New information reveals the disproportionate price that Georgia’s government guarantees to pay for electricity from the Nenskra dam. The increasingly unfavourable economics strengthen calls to finally make the project’s contract publicly available.
Dato Chipashvili, Georgian hydro campaigner | 4 December 2017
The old Enguri dam in Upper Svaneti. Georgia's government plans to build more dams in the region, whatever the cost.
Among the numerous concerns surrounding the Nenskra hydropower project (HPP) is a lack of transparency about the contract between the Georgian government and the project company. Its confidentiality has long been a source of speculation shrouding the controversial billion dollar investment.

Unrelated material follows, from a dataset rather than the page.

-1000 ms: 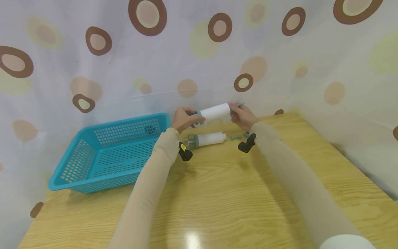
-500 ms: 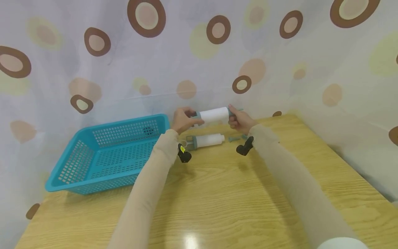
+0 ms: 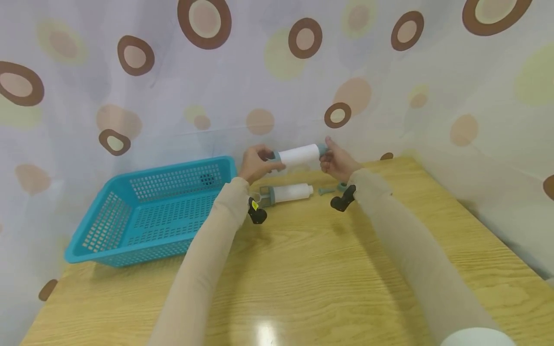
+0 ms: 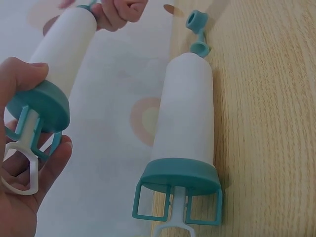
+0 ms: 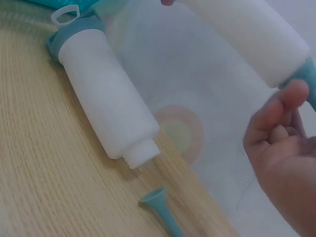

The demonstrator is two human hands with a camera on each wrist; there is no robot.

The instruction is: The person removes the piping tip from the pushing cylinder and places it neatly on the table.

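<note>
A white piping syringe (image 3: 299, 155) with a teal handle end is held up off the table, slightly tilted. My left hand (image 3: 256, 165) grips its teal end cap, thumb on one side and fingers below by the white pull ring (image 4: 33, 173). At the other end my right hand (image 3: 340, 161) has its fingers on the teal nozzle end (image 3: 322, 149). The thumb stands raised in the head view. Below, a second piping syringe (image 3: 292, 192) lies on the table, its white threaded neck (image 5: 141, 153) bare. A loose teal nozzle (image 3: 326, 191) lies beyond that neck.
A teal collar ring (image 4: 197, 20) lies past the loose nozzle. To the left stands a blue perforated basket (image 3: 143, 253). A patterned curtain (image 3: 259, 86) hangs behind the back edge of the wooden table (image 3: 303, 278).
My right hand's fingers have shifted around the nozzle end, and the thumb now points up, leaving more of the teal part showing. The left hand keeps its grip, nearly still.
</note>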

The 280 MW Nenskra HPP would be built by JSC Nenskra Hydro, a joint venture between the state-owned Partnership Fund and the South Korean state company K-Water.

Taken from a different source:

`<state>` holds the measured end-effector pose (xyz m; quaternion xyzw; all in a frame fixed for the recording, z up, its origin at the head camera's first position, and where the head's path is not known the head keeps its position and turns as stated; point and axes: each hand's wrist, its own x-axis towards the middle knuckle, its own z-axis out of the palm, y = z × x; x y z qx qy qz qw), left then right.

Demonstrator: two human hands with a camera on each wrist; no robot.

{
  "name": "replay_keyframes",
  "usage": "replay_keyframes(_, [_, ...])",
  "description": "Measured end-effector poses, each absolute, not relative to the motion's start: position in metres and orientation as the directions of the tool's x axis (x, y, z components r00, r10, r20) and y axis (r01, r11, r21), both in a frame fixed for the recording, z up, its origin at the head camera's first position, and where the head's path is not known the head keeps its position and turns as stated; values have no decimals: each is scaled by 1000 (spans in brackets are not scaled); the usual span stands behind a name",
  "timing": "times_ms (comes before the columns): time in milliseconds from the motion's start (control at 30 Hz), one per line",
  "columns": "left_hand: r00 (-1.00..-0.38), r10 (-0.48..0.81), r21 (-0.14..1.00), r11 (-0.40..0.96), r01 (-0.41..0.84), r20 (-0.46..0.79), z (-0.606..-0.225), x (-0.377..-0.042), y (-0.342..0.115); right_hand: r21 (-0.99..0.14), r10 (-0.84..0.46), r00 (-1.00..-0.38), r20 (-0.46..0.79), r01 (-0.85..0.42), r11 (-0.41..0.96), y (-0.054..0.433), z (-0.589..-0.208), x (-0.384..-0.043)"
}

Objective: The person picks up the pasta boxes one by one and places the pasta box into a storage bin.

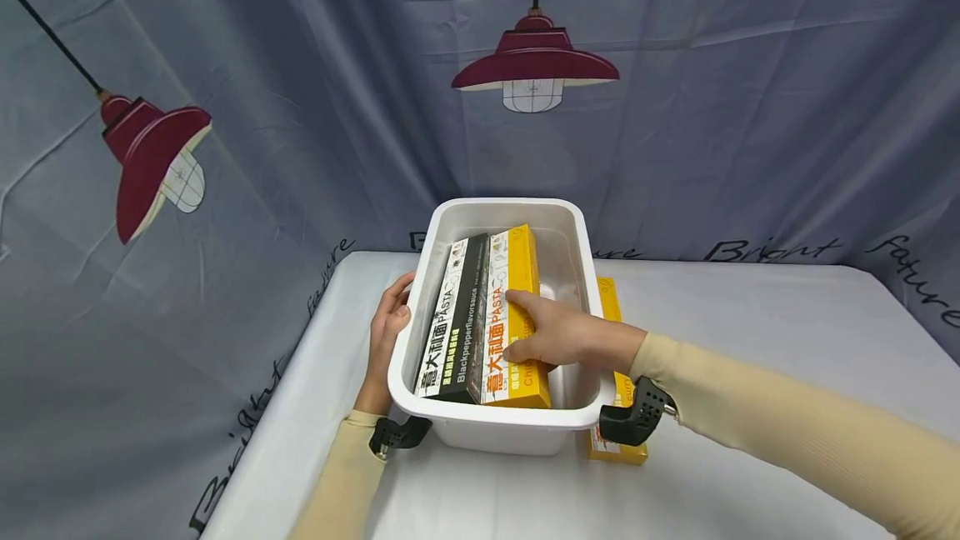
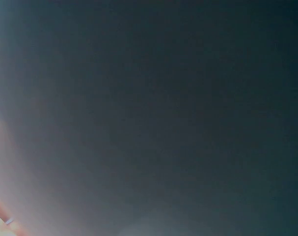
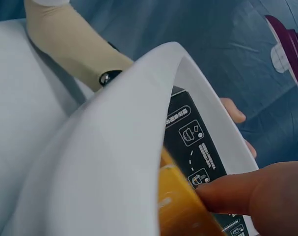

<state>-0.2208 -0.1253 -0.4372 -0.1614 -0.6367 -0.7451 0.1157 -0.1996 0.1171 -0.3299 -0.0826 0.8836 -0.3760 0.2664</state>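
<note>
A white plastic bin [image 1: 504, 417] stands on the table, with two pasta boxes lying side by side in it. The black-and-white box [image 1: 467, 315] is against the left wall; the yellow-and-white box [image 1: 521, 261] lies beside it. My right hand [image 1: 558, 330] reaches over the right rim and grips the yellow box, its thumb and forefinger across the top and its other fingers mostly hidden. In the right wrist view one finger [image 3: 232, 194] lies over the yellow box's edge. My left hand [image 1: 386, 332] rests against the bin's outer left side. The left wrist view is dark and blurred.
Another yellow pasta box [image 1: 618, 450] lies on the table just right of the bin, partly covered by the bin and my right wrist. A white cloth covers the table [image 1: 780, 373]. Behind it hangs a grey-blue curtain [image 1: 337, 107] printed with red lamps.
</note>
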Motion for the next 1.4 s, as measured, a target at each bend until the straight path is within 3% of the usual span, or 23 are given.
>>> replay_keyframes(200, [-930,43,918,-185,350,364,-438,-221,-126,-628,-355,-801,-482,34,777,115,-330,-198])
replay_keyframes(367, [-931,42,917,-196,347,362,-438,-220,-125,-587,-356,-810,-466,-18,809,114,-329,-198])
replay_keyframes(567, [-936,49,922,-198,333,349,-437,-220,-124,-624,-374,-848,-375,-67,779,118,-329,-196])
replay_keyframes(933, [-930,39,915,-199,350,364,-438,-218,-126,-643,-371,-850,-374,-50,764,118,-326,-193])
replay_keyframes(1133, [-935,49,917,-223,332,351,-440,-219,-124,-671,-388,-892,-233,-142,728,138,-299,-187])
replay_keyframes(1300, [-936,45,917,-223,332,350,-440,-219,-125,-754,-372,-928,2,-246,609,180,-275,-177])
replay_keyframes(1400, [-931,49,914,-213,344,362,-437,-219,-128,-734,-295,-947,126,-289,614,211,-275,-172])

International financial institutions are considering financing three quarters of the project’s total costs at over USD one billion. These banks include the European Investment Bank (EIB), the European Bank for Reconstruction and Development (EBRD), the Asian Development Bank (ADB) and the Asian Infrastructure Investment Bank (AIIB).
Without the full details of the contract available it is impossible to analyse the necessity of such a grand infrastructure project. Understanding the potential benefits and whether these outweigh the impacts is a crucial trade-off that has not yet been solved transparently. It is difficult to understand the rationale behind keeping confidential the contract information, since concealing such details feeds further speculation about the project’s impact.
The price puzzle
Also the recently published cost-benefit analysis contains gaps like a comparison with investments in energy efficiency as an alternative to the Nenskra dam. More importantly, it doesn’t really include an analysis of any costs.
Yet it did reveal a guaranteed price of USD 0.08532 per kWh at which the government of Georgia will have to buy electricity from Nenskra – almost twice the current wholesale price (USD 0.047) for electricity bought in Georgia and imported from abroad.
From the supplementary Environmental and Social Impact Assessment (ESIA) – released in March 2017 after the original ESIA from 2015 needed to be redone for lacking sufficient analytical quality – it can be concluded that the state of Georgia is obliged to purchase 1960 GWh of generated electricity annually for no less than the first 36 years of operation, irrespective of the actual demand placed on the grid.
Piecing it all together, Georgia guaranteed to buy almost 2 GWh annually at a price of USD 85.32 per MWh for three and a half decades.
This might turn out to be a long-term burden for the state, especially in a situation where there are no visible guarantees of an affordable electricity price. Moreover, this deal might become an obstacle for exporting locally-produced electricity to countries with lower tariffs (pg. 3).
The exceedingly high price strongly suggests that the deal is simply too unfavourable for Georgia’s taxpayers and is therefore kept under wraps by the parties involved.
What the ESIA does not contain is a scheme for dealing with cost overruns, a possibility that cannot be ruled out and which is concerning for a few reasons. First, the key facilities associated with the project, including transmission lines and access roads are notably absent from this cost estimation, which could mean that the already high cost of the construction – about USD four million per megawatt – would increase further. Second, the estimated cost of the Nenskra project has swollen nearly 50 per cent in the last two years: initially estimated between USD 650-750 million in 2015, costs have risen to USD 1.035 billion according to the AIIB.
Where is the long-term strategy?
A comprehensive, long-term strategic development plan for the energy sector should serve as the baseline for considering any substantial investments like this one to the sector. In the case of Georgia, HPPs receive political backing but little in the way of qualitative analyses of alternatives.
Under these circumstances, it is extremely difficult to justify a billion dollar project with an incomplete cost-benefit analysis, given the questionable economics, the disproportionate electricity price and the impacts of the project on people.